So now we have it in black and white. The Office for Students is proposing in the Regulatory Framework Consultation that all institutions who want to retain or gain University title will have to publish ‘value for money’ statements. They go on to be more specific; “providers should design this statement to allow students to see how their money is spent, following examples from other sectors, such as local authorities publishing breakdowns of how council tax is spent.”
In many ways this is the logical outcome of the moment when the drift towards data, that started in 2005 with the NSS, then in 2017 involved LEO (Longitudinal Educational Outcomes), become a narrow, monetised notion of ‘value for money’ – based on an equation between tuition fees and earnings 3-5 years out from graduation.
The addition of LEO to metrics that will be used contextually in the Teaching Excellence Framework (TEF), and the pressure from the Treasury that variable tuition fee levels should be tied to earnings data, are but skirmishes in the coming battle for the soul and purpose of higher education in this country.
What’s the point?
Is a university education simply a journey gathering employability skills along the way, with the single goal of earning enough to start to repay student loans?
The introduction of tuition fees in 1998 meant that students were for the first time, able to put a monetary value on their education.
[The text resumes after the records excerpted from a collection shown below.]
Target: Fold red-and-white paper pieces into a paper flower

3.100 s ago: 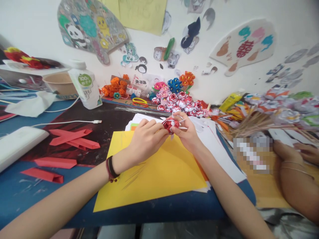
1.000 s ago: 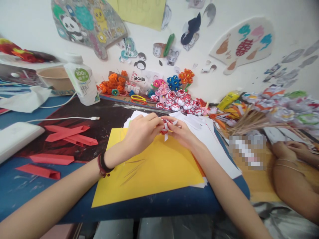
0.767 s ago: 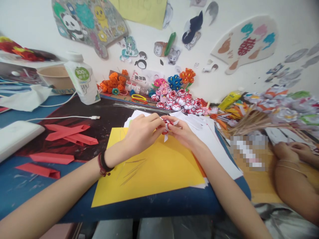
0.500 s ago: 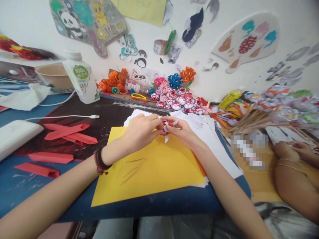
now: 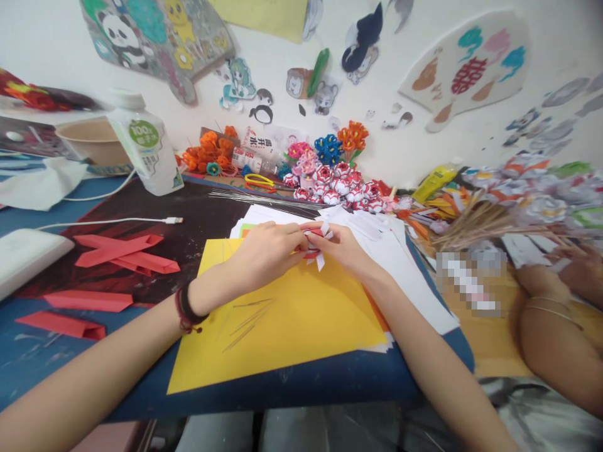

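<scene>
Between my two hands is a red-and-white paper flower (image 5: 311, 250), with white strips sticking out on its right side. My left hand (image 5: 276, 250) grips its left side with bent fingers. My right hand (image 5: 342, 245) pinches it from the right, thumb in front. Both hands hover over a yellow paper sheet (image 5: 282, 326), which lies on the blue table (image 5: 301, 389). Fingers hide much of the flower. Finished-looking red-and-white paper flowers (image 5: 339, 187) are heaped behind my hands.
Folded red paper strips (image 5: 117, 250), a white power bank (image 5: 32, 257) with a cable and a white bottle (image 5: 146, 150) are on the left. Thin wires (image 5: 264, 197) lie behind white papers (image 5: 409, 282). At right, another person's arm (image 5: 549, 320) works beside bundled sticks (image 5: 471, 226).
My hands stay on the paper flower, which has turned slightly, its white strips shifting. The view has swung a little. The other person's hands have moved.
</scene>
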`<state>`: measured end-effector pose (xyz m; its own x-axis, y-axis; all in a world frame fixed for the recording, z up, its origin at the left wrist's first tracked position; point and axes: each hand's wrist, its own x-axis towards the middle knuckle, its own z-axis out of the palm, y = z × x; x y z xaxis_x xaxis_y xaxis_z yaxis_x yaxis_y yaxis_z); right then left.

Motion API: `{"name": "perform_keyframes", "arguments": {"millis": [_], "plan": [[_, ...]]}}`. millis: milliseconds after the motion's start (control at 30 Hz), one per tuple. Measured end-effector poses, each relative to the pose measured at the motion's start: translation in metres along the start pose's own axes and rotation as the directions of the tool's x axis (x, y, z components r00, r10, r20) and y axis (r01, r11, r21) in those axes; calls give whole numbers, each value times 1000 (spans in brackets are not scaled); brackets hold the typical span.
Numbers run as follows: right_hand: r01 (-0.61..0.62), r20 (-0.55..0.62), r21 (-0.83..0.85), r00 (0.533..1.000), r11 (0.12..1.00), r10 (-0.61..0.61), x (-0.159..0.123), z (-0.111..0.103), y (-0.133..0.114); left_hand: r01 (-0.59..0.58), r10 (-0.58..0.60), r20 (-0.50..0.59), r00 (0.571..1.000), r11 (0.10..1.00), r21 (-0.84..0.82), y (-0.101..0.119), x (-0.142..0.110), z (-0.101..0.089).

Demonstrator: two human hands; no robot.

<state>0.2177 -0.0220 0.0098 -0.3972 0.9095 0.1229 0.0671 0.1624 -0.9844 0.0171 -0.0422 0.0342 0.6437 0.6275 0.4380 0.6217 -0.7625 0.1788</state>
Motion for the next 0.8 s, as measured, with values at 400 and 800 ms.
{"name": "perform_keyframes", "arguments": {"millis": [400, 800], "plan": [[48, -338, -303, 928, 952, -155, -8, -9, -24, -69, 117, -214, 970, 973, 222, -2, -1, 8], [32, -16, -375, 999, 926, -41, -14, -2, -21, -21, 73, -372, 925, 990, 142, -5, -3, 12]]}}
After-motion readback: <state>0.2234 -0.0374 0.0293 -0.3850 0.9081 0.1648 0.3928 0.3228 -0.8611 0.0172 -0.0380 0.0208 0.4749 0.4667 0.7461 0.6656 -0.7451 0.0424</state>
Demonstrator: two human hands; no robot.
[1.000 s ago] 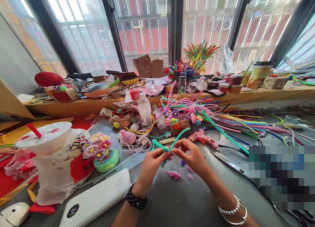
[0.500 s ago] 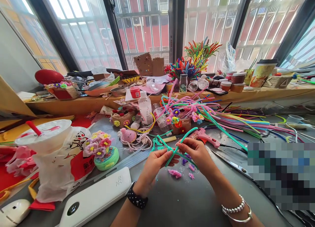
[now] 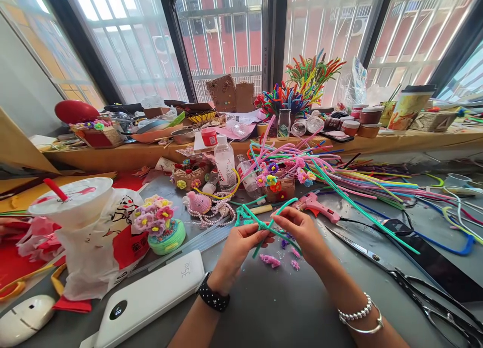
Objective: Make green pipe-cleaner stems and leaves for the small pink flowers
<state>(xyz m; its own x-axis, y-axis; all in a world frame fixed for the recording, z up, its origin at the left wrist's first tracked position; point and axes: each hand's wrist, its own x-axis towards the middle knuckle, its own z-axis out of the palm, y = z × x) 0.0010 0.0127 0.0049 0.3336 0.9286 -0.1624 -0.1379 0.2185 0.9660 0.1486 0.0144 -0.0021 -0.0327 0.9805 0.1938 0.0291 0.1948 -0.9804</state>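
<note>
Green pipe cleaners (image 3: 252, 213) cross and twist together between my two hands, above the grey table. My left hand (image 3: 241, 247) pinches them near the crossing with thumb and forefinger. At the upper right, the fingertips of my right hand (image 3: 298, 227) grip one strand, whose free end curves up past them. Another strand runs down under the right fingers. Behind the left fingers is a bent green shape (image 3: 243, 216); whether it joins the held strands I cannot tell. Pink fuzzy scraps (image 3: 269, 260) lie on the table below.
A pink glue gun (image 3: 316, 207) and large scissors (image 3: 358, 250) lie to the right, beside a dark phone (image 3: 437, 262). On the left are a white power bank (image 3: 154, 300), a bagged drink cup (image 3: 86, 237) and a pipe-cleaner flower pot (image 3: 166, 239). Loose pipe cleaners (image 3: 373, 187) spread behind.
The green strands have shifted from bunched together to a wider crossing, with my right fingers drawn slightly right. The view has turned a little to the right.
</note>
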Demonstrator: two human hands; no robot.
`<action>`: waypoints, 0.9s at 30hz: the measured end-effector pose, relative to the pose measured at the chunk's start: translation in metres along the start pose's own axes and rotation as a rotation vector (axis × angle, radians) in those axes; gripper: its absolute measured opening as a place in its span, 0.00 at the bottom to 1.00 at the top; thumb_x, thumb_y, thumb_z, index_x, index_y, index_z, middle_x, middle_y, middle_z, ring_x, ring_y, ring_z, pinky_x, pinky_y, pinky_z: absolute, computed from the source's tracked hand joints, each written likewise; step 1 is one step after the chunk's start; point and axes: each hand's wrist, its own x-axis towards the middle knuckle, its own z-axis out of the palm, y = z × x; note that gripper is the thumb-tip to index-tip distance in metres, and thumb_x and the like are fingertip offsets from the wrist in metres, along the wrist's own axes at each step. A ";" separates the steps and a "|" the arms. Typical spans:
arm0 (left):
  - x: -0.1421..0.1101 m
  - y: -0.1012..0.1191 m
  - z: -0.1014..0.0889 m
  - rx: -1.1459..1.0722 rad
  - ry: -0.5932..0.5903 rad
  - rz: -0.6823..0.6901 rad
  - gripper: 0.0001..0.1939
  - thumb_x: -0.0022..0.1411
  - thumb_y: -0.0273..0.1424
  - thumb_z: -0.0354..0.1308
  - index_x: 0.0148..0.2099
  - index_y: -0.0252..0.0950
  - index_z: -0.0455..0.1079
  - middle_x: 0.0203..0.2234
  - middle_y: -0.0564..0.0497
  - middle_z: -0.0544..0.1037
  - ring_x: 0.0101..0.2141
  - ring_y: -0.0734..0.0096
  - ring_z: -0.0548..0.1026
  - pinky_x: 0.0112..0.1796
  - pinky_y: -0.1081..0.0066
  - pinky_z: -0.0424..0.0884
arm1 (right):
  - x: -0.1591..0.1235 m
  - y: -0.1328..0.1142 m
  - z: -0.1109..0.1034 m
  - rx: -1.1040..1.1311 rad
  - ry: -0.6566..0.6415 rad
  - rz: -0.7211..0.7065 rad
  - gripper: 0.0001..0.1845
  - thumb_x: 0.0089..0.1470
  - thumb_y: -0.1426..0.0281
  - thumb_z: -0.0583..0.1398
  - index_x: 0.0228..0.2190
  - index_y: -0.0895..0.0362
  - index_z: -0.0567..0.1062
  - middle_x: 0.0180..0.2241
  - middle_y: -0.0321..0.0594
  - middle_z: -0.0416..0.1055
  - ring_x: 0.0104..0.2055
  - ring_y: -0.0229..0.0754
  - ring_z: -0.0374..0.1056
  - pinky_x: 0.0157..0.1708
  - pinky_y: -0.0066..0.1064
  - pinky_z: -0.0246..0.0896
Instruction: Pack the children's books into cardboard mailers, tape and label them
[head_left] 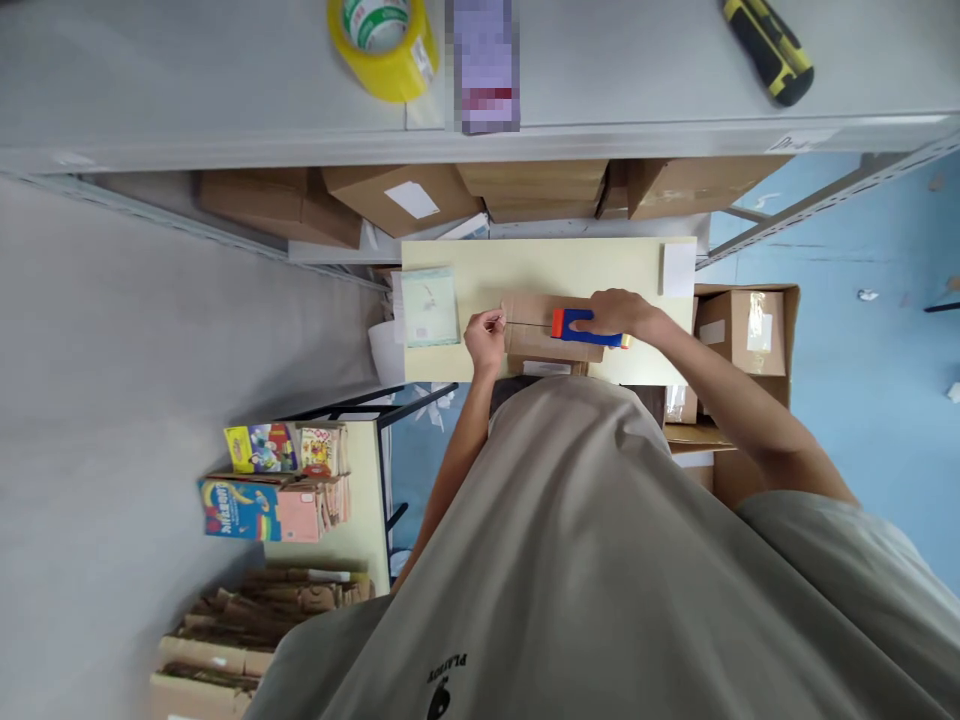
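A small cardboard box lies on the pale yellow tabletop in front of my body, a dark line running along its top. My right hand is closed over a blue block with an orange end that looks like a tape dispenser; it rests on or just above the box's right part. At the box's left end is my left hand, thumb and fingers brought together near the end of the dark line. What they pinch, if anything, is too small to make out.
Left on the tabletop lies a pale green-edged pad; white paper lies right. A shelf above holds yellow tape and a black-yellow cutter. Cartons fill the level below. Flattened cardboard stands lower left, boxes right.
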 end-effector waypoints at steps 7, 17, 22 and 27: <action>0.001 -0.001 0.002 -0.043 0.005 -0.005 0.06 0.70 0.26 0.66 0.47 0.37 0.84 0.48 0.42 0.90 0.45 0.61 0.87 0.55 0.62 0.84 | -0.047 0.113 -0.002 0.001 -0.080 0.135 0.37 0.72 0.36 0.65 0.35 0.58 0.87 0.30 0.52 0.84 0.33 0.54 0.81 0.38 0.42 0.71; -0.001 -0.003 0.006 0.006 0.015 0.043 0.06 0.72 0.27 0.66 0.47 0.39 0.83 0.47 0.42 0.90 0.46 0.63 0.88 0.54 0.64 0.85 | -0.040 0.140 0.033 -0.027 0.014 0.233 0.38 0.70 0.36 0.66 0.43 0.62 0.89 0.36 0.60 0.85 0.42 0.63 0.84 0.43 0.47 0.74; -0.001 0.001 0.005 0.015 -0.001 0.020 0.05 0.72 0.27 0.65 0.47 0.39 0.82 0.47 0.43 0.89 0.44 0.62 0.88 0.53 0.63 0.84 | -0.020 0.103 0.051 -0.059 0.078 0.267 0.32 0.76 0.50 0.66 0.59 0.67 0.86 0.51 0.68 0.86 0.55 0.67 0.84 0.51 0.47 0.74; -0.004 0.002 0.003 0.017 0.008 0.025 0.05 0.73 0.26 0.64 0.47 0.38 0.81 0.49 0.41 0.89 0.45 0.62 0.87 0.56 0.62 0.84 | -0.004 0.084 0.078 -0.028 0.129 0.260 0.24 0.76 0.58 0.63 0.55 0.66 0.88 0.52 0.72 0.85 0.55 0.67 0.82 0.52 0.48 0.71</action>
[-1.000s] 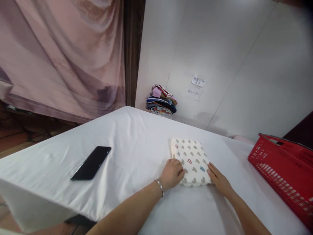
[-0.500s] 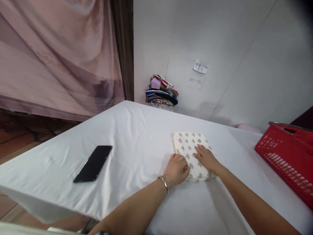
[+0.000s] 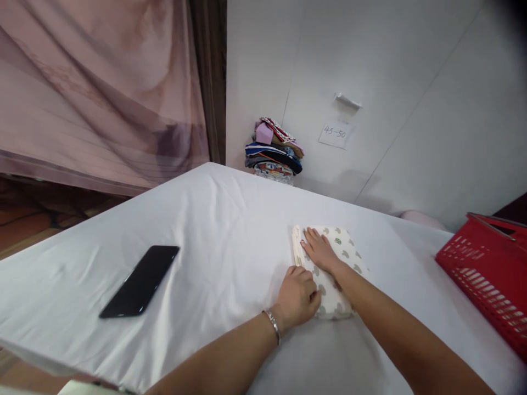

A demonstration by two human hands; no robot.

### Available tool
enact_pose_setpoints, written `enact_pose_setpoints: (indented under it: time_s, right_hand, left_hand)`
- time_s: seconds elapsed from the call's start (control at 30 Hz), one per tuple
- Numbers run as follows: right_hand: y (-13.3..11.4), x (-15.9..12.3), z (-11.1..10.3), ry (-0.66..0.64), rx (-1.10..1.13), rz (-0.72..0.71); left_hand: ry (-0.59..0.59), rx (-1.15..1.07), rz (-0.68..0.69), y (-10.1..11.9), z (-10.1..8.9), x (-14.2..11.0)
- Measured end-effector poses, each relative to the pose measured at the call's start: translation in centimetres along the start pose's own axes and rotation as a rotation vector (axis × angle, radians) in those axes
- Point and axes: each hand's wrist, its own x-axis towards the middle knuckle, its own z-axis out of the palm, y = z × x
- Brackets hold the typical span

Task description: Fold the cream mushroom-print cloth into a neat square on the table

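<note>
I read step as smoothing folded mushroom-print cloth (image 3: 344, 253), right of centre on white-draped table (image 3: 242, 236). Right hand (image 3: 321, 250) flat on top, fingers extended; left hand (image 3: 297, 295) curled at left edge, pinch hidden, can't tell. Next move likely calls for even pressure, layers square.

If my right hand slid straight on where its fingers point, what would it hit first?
Your right hand would cross the patterned cloth and white tablecloth, then probably meet the fabric stack beyond, though its depth is unclear.
</note>
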Motion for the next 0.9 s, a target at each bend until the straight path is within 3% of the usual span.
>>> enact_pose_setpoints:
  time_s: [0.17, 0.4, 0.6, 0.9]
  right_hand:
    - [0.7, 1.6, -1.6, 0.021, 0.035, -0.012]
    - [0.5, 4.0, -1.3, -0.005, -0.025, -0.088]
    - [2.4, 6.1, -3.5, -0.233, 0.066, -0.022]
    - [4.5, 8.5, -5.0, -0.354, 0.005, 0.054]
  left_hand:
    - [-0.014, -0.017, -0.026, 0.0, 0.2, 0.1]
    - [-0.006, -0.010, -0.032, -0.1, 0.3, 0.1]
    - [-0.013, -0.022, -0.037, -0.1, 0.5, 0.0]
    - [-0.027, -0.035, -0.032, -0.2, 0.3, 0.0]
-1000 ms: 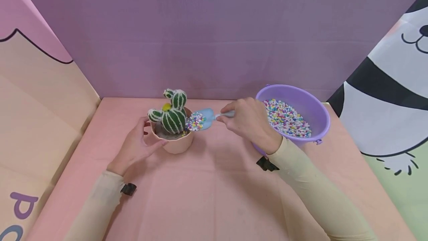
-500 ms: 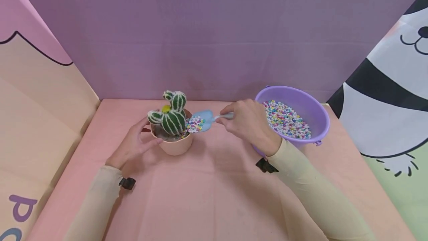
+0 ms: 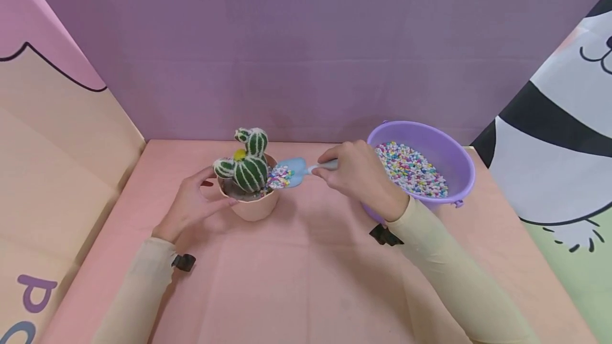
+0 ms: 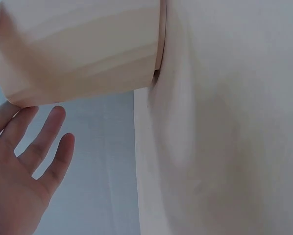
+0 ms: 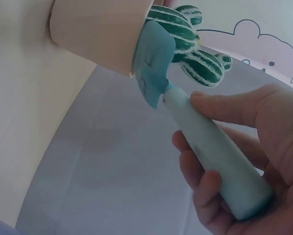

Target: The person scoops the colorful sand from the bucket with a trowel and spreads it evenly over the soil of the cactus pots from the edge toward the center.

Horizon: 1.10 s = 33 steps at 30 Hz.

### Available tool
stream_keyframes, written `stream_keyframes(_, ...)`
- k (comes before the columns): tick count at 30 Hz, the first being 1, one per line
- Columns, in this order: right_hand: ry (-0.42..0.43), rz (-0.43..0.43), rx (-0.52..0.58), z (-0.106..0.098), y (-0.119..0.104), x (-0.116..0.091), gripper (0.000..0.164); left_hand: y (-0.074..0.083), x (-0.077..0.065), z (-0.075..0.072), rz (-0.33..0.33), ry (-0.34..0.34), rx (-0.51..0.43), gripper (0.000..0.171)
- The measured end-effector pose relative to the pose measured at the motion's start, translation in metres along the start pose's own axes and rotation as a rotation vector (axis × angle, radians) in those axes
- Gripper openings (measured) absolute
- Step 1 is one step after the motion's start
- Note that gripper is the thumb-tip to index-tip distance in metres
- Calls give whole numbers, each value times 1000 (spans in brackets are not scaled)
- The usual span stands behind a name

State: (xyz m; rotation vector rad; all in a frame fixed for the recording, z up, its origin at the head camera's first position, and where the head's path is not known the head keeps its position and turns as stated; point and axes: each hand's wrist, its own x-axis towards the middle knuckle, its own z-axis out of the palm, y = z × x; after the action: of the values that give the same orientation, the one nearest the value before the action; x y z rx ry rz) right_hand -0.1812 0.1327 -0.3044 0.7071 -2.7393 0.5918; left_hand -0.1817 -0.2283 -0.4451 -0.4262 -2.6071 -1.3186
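A potted cactus (image 3: 251,173) with white stripes and a yellow flower stands in a peach flower pot (image 3: 253,209) with grey soil. My left hand (image 3: 191,203) holds the pot from the left, thumb at the front rim and two fingertips against it in the left wrist view. With my right hand (image 3: 360,174) I grip the pale handle (image 5: 215,152) of a small blue shovel (image 3: 298,170). Its blade leans over the pot's right rim, tip close to the cactus. Colourful pellets (image 3: 280,176) lie on the blade, and some show on the soil below its tip.
A purple bucket (image 3: 449,161) partly filled with colourful pellets (image 3: 413,171) stands at the right, behind my right wrist. A pink cloth (image 3: 287,280) covers the table. A purple backdrop (image 3: 306,57) rises along its back edge, with printed panels at both sides.
The shovel's blade has dipped slightly at the pot's rim, and more pellets show on the soil beside the cactus. Both hands keep their places, with only small shifts.
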Motion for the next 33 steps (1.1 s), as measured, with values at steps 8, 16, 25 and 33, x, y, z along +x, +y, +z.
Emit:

This has brought with it some interesting notions of ‘value for money’. Where students feel they are getting ‘poor’ service they are articulating the value of that service as equivalent to their annual fee.
Comments such as ‘I am not paying £9,000 for a rubbish lecture like that’ are not uncommon. The fact that the vast majority of undergraduates are not actually paying anything upfront, or possibly ever, and that a single ‘bad’ lecture is not costing £9,000, are facts that have never entered into the debate around ‘value for money’. The yearly tuition fee has become the yardstick by which ‘value for money’ is judged in the same way that the salary of the Prime Minister has become the unit of comparison for judging the merits of vice chancellors’ pay.
As with other complex organisations, universities find it notoriously difficult to understand all their costs. Despite the existence of the Transparent Approach to Costing (TRAC) and benchmarking tables produced by companies such as Tribal, the core activities of teaching and learning, at least when you think about the wider suite of services and resources required, remain a mystery wrapped in an un-costable enigma.
It is a historical symptom of the academic/support services divide that the latter has been subject to more detailed costing. This is due, in part, to the outdated notion that support services are a ‘tax’ on the revenue-generating work undertaken by academics.
So, it will make interesting reading when students open their cost breakdowns and find that those one-hour lectures of 150 students in their first year, were given by a lecturer paid at £30 per hour, working out at 20p per student. Value for money?
Knowing how much is spent, via a detailed breakdown of costs, will be rendered virtually meaningless because students are being encouraged to use a model of ‘value’ that is based upon deferred gratification. This is one where the debt incurred by tuition fees is judged in retrospect, often many years later against the ‘graduate premium’ element of their earnings. This becomes a theoretical and largely irrelevant measurement compared to models of ‘value’ that surround students’ everyday spending of their maintenance loans and part-time earnings that are based upon immediate judgements using commonly held societal yardsticks,
A baseline that students deserve the best teaching and facilities, even if they are not incurring any debt at all, has been obscured by a HE landscape now filled with the debate around fees and debt.
Is it too nostalgic, even romantic, to argue that ‘value’ for students is created when they have their potential realised, supported and developed via a university education?